Pi
- Si vous trébuchez sur la question de ce qui est crédible, à quoi sert votre vie? Est-ce que l’amour n’est pas difficile à croire?
- Monsieur Patel…
- Laissez-moi tranquille avec votre politesse! L’amour est difficile à croire, demandez à n’importe quel amoureux. La vie est difficile à croire, demandez à n’importe quel scientifique. Il est difficile de croire en Dieu, demandez à n’importe quel croyant. Quel est votre problème face à ce qui est difficile à croire?
- Nous sommes tout simplement raisonnables.
- Et moi donc! J’ai fait usage de ma raison à chaque instant. La raison est excellente pour se nourrir, se vêtir, se loger. La raison est la meilleure boîte à outils. Il n’y a rien comme la raison pour maintenir les tigres à distance. Mais si on est excessivement raisonnable, on risque de jeter tout l’univers par la fenêtre.
[…]
- Nous voudrions savoir ce qui s’est réellement passé.
- Est-ce qu’un récit ne devient pas forcément une histoire?
- Heu… en anglais, peut-être. En japonais, une histoire inclurait un élément inventé. Nous ne voulons aucune invention. Nous voulons nous en tenir aux faits, the straight facts, comme on dit en anglais.

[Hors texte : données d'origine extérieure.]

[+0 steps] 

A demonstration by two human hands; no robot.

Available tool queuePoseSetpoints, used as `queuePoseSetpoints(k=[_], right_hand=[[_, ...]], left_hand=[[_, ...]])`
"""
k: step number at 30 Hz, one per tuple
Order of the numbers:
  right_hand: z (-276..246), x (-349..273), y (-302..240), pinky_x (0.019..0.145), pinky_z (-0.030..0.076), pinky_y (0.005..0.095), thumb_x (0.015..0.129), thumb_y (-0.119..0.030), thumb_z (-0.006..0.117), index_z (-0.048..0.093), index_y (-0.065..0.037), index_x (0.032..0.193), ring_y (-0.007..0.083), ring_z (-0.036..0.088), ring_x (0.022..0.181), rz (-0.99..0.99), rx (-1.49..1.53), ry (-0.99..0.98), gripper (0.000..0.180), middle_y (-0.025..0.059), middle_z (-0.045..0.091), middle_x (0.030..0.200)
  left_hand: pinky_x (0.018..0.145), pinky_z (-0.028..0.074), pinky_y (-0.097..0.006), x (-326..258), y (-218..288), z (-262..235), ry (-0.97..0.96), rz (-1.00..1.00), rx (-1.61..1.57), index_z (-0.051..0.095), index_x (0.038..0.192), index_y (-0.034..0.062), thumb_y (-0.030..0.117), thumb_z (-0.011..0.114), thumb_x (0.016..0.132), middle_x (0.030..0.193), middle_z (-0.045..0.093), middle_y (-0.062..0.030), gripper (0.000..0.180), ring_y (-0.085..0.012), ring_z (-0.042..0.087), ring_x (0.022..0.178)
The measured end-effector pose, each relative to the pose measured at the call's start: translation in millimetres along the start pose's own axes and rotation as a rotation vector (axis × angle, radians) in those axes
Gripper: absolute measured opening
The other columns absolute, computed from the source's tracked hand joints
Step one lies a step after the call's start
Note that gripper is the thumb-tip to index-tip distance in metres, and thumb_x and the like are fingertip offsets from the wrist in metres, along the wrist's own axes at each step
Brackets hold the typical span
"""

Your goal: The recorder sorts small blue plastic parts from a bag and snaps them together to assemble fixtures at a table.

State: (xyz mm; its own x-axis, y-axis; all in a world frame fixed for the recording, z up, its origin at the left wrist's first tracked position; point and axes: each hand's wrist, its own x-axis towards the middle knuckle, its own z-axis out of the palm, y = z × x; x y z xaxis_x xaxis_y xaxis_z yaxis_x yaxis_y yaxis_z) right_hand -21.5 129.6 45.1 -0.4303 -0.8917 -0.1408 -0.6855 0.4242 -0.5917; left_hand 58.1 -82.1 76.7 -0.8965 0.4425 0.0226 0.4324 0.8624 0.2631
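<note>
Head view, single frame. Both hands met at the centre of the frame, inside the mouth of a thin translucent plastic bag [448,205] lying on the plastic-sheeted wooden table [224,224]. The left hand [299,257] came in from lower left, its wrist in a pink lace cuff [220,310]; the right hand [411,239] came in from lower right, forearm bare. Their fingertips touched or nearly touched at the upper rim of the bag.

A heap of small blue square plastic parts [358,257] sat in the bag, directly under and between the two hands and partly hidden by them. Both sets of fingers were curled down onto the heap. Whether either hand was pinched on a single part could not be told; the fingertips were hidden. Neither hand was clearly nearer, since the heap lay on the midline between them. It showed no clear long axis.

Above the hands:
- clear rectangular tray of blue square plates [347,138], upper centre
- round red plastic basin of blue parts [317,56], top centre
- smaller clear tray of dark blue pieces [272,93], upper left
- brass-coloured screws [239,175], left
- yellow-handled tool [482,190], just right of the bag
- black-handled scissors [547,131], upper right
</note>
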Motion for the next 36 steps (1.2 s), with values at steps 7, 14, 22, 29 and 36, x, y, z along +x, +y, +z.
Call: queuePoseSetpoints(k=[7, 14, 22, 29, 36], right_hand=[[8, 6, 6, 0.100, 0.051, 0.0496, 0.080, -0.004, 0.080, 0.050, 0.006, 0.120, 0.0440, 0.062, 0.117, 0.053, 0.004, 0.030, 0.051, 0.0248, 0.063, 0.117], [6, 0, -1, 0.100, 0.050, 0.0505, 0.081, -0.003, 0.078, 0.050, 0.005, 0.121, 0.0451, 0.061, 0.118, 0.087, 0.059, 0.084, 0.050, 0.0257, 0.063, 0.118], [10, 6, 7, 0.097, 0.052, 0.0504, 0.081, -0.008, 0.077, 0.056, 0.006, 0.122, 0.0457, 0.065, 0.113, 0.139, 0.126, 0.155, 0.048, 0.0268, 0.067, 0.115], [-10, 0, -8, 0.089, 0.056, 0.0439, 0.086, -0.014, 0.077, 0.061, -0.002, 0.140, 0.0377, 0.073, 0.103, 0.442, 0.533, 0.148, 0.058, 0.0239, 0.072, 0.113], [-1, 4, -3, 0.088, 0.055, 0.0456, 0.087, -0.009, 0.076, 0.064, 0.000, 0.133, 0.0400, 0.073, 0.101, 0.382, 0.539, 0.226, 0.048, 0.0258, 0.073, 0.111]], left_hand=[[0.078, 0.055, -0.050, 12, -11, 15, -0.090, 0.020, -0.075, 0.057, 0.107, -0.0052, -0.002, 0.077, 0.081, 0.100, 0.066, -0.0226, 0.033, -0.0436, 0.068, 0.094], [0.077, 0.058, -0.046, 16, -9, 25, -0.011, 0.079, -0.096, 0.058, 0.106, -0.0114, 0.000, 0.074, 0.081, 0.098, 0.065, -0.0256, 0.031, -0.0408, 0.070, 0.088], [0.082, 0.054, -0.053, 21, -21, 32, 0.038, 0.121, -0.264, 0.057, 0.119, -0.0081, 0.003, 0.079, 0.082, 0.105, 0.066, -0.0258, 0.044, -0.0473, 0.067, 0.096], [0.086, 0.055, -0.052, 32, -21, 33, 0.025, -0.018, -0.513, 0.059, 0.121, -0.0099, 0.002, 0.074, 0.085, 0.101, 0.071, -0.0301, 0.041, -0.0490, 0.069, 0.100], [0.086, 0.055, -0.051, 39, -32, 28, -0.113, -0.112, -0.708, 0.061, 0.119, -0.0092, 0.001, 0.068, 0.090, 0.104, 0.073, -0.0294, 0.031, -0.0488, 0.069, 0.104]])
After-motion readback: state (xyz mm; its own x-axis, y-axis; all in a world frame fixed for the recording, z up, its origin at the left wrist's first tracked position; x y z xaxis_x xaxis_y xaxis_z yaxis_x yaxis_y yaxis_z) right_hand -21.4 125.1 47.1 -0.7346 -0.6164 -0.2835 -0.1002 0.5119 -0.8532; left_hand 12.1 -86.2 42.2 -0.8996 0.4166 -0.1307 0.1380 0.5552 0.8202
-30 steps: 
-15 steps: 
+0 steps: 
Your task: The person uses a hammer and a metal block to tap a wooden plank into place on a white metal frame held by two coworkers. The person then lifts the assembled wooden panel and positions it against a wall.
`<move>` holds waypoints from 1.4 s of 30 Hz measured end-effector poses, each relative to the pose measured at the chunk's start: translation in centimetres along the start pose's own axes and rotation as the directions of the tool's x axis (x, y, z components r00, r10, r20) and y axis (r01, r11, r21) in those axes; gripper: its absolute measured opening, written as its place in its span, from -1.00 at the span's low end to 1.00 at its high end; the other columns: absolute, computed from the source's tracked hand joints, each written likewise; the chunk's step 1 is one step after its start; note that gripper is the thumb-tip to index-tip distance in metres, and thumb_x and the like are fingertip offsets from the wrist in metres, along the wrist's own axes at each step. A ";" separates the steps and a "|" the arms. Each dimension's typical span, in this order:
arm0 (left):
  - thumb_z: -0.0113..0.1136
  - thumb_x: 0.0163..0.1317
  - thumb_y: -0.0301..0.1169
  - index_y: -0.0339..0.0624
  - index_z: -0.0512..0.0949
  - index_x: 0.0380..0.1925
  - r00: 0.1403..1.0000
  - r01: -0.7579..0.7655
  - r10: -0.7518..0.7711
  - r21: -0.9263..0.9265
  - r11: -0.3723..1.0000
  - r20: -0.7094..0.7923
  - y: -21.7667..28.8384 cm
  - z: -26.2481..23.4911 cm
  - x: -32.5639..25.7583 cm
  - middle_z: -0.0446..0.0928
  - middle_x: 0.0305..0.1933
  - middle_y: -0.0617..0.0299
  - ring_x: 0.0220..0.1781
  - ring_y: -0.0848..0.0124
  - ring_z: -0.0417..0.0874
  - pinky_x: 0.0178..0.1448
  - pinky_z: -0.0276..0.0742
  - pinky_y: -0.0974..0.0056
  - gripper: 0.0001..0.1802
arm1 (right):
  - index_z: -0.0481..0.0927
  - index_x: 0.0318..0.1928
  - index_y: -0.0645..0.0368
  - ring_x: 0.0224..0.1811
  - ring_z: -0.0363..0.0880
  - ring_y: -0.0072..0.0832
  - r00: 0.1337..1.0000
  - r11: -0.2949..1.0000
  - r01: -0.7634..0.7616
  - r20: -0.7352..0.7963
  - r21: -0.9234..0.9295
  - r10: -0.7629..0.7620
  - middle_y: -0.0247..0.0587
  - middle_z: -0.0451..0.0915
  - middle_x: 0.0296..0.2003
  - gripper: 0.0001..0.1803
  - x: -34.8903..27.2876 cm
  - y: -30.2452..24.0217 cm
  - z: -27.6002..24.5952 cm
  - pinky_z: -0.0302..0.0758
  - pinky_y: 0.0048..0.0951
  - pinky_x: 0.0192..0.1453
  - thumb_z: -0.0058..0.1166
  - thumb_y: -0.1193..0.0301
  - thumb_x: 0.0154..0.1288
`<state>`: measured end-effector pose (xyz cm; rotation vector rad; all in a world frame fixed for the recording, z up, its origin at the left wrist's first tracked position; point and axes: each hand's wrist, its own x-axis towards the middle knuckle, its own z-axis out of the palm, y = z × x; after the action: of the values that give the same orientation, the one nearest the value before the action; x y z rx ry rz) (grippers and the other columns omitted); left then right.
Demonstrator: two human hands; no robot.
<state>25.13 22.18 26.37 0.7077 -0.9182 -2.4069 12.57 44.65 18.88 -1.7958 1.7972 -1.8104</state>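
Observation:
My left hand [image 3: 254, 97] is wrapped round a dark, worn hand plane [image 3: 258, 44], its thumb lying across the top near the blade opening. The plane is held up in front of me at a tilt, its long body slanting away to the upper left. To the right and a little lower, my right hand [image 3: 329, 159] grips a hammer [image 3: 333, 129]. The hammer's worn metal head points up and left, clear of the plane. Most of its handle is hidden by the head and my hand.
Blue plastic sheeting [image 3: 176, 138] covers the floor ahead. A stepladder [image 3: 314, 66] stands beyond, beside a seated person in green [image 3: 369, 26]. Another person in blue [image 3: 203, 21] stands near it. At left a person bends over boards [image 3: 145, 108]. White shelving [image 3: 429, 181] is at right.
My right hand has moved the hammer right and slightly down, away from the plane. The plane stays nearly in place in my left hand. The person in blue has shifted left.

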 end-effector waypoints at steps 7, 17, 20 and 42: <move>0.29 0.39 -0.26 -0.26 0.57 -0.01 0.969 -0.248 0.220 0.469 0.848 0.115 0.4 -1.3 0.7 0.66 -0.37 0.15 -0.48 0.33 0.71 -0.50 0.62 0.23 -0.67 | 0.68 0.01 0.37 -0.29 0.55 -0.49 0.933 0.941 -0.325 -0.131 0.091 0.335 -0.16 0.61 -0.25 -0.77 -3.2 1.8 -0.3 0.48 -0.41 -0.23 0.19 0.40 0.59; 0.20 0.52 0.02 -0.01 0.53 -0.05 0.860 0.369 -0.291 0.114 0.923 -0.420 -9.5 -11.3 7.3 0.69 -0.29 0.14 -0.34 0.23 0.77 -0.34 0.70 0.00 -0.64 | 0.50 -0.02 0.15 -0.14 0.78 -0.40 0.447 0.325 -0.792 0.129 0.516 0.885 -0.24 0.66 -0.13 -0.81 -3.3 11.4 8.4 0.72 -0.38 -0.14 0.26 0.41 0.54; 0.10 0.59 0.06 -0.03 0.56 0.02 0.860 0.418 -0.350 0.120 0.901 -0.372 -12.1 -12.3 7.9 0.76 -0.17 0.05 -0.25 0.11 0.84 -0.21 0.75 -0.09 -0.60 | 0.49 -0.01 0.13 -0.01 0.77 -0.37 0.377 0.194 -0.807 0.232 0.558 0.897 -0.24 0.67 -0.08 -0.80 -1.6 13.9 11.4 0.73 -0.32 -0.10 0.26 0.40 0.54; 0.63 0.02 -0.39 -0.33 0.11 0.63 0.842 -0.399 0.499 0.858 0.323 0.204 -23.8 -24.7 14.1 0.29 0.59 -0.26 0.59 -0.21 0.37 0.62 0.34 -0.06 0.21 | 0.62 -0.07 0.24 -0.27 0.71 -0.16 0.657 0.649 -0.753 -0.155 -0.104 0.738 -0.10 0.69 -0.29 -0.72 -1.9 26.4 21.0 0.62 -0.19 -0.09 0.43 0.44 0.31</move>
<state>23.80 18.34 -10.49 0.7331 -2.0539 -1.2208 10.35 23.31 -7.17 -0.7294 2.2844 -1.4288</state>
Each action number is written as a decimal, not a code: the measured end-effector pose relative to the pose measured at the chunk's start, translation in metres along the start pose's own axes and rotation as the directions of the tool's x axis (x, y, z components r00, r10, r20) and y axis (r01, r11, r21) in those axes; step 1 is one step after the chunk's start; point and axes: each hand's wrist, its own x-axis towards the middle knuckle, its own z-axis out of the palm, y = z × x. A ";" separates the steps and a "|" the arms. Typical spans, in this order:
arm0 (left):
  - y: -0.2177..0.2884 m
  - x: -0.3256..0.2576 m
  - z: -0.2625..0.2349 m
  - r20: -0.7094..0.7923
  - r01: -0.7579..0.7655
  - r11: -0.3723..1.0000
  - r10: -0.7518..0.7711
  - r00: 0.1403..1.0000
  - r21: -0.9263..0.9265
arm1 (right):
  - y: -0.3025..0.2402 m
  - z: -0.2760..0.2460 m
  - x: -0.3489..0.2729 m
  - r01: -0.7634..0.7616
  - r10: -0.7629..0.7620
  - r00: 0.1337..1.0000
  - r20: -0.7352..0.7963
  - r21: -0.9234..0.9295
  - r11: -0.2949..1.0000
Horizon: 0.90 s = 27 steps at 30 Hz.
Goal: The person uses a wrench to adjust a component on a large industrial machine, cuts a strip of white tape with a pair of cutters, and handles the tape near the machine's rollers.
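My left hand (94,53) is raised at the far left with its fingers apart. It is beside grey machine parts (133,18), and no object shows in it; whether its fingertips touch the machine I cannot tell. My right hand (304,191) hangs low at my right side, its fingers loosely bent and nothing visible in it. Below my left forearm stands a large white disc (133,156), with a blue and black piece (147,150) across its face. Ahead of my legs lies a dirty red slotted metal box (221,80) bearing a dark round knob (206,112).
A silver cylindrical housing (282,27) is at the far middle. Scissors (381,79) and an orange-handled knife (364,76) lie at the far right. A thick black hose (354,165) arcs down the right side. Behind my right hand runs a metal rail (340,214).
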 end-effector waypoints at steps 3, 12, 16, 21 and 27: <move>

- Est-ce que le recours aux mots pour raconter quelque chose, que ce soit en anglais ou en japonais, ce n’est pas déjà une sorte d’invention? Est-ce que le fait de regarder le monde n’est pas déjà un peu une invention?
- Heu…
- Le monde n’est pas seulement ce qu’il est. C’est aussi ce que nous en comprenons, non? Et en comprenant quelque chose, nous lui ajoutons quelque chose, n’est-ce pas? Est-ce que cela ne fait pas de la vie une histoire?
- Je sais ce que vous voulez. Vous voulez une histoire qui ne va pas vous surprendre. Qui va confirmer ce que vous savez déjà. Qui ne va pas élever votre regard, ni vous faire voir plus loin ou différemment. Vous voulez une histoire plate. Une histoire immobile. Vous voulez du factuel sec et sans levain.